__DIRECTIONS__
Copy each line of the listing where the word "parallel" can be found.

--- START ---

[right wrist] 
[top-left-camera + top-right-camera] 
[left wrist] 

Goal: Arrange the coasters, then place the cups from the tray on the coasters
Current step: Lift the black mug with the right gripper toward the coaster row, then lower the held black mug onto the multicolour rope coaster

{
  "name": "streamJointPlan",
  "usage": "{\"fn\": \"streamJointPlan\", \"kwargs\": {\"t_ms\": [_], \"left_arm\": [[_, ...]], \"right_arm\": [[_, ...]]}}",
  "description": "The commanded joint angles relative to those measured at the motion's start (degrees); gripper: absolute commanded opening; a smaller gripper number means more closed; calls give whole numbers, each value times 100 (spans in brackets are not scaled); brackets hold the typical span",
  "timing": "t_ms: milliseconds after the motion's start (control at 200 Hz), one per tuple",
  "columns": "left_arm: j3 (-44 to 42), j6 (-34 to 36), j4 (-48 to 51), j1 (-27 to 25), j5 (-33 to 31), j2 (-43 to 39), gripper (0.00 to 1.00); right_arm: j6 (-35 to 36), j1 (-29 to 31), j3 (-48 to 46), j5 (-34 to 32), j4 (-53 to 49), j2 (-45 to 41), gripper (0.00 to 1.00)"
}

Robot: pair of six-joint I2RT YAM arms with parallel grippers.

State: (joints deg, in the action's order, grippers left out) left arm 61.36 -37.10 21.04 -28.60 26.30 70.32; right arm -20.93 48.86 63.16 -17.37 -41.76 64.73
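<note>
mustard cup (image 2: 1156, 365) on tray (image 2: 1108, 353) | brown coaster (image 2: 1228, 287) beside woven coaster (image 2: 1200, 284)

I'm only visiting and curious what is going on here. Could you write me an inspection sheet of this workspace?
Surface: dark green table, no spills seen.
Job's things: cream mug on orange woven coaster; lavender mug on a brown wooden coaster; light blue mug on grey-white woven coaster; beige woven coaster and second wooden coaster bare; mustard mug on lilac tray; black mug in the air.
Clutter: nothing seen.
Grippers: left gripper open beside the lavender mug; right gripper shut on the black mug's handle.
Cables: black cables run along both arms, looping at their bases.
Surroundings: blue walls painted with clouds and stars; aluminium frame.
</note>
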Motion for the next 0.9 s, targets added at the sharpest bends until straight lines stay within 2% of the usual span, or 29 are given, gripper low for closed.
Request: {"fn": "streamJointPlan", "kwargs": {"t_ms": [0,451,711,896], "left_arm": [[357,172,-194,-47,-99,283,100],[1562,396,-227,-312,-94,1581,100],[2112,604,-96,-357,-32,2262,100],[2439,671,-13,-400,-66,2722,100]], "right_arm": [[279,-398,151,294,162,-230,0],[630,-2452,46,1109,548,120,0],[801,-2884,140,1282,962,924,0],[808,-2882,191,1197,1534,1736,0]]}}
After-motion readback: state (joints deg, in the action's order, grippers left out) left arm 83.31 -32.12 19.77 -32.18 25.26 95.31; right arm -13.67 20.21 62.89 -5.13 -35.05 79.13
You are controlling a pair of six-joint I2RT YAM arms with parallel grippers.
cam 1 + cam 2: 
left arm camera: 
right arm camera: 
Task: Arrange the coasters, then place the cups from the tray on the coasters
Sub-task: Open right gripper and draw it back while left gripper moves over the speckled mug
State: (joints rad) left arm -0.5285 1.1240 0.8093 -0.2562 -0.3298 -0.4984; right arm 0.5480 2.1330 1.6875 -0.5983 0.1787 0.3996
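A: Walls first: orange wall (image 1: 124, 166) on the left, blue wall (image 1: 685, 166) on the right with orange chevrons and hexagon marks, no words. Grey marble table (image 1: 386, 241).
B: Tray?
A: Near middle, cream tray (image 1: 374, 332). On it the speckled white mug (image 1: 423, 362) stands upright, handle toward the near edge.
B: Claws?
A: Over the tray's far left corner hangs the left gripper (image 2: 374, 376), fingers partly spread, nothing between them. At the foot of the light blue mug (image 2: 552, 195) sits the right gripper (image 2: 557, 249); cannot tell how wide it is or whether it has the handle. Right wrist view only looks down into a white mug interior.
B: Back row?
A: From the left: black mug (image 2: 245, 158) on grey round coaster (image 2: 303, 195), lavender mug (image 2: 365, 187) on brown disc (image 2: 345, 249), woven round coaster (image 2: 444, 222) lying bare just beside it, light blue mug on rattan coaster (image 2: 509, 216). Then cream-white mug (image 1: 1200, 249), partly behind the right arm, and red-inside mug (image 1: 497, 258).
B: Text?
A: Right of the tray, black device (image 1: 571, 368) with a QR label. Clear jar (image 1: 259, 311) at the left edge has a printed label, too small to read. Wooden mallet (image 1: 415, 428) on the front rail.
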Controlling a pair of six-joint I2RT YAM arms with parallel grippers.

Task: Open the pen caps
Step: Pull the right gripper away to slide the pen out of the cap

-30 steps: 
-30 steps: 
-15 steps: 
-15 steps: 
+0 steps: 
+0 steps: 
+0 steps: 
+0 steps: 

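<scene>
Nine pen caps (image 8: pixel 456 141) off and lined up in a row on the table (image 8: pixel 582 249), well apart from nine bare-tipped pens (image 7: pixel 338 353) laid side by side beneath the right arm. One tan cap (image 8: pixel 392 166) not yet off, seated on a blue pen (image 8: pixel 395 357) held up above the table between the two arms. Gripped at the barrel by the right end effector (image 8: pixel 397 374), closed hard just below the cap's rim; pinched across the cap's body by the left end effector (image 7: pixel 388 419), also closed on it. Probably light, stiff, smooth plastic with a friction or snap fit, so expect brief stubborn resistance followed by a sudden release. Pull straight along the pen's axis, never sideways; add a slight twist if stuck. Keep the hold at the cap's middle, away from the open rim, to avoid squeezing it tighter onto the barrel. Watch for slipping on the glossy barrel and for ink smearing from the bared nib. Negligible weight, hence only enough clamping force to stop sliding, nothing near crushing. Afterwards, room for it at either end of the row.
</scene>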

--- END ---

__FINISHED EXERCISE__
Robot: pair of six-joint I2RT YAM arms with parallel grippers.
You are controlling a pair of six-joint I2RT YAM arms with parallel grippers.
Controlling a pair of six-joint I2RT YAM arms with parallel grippers.

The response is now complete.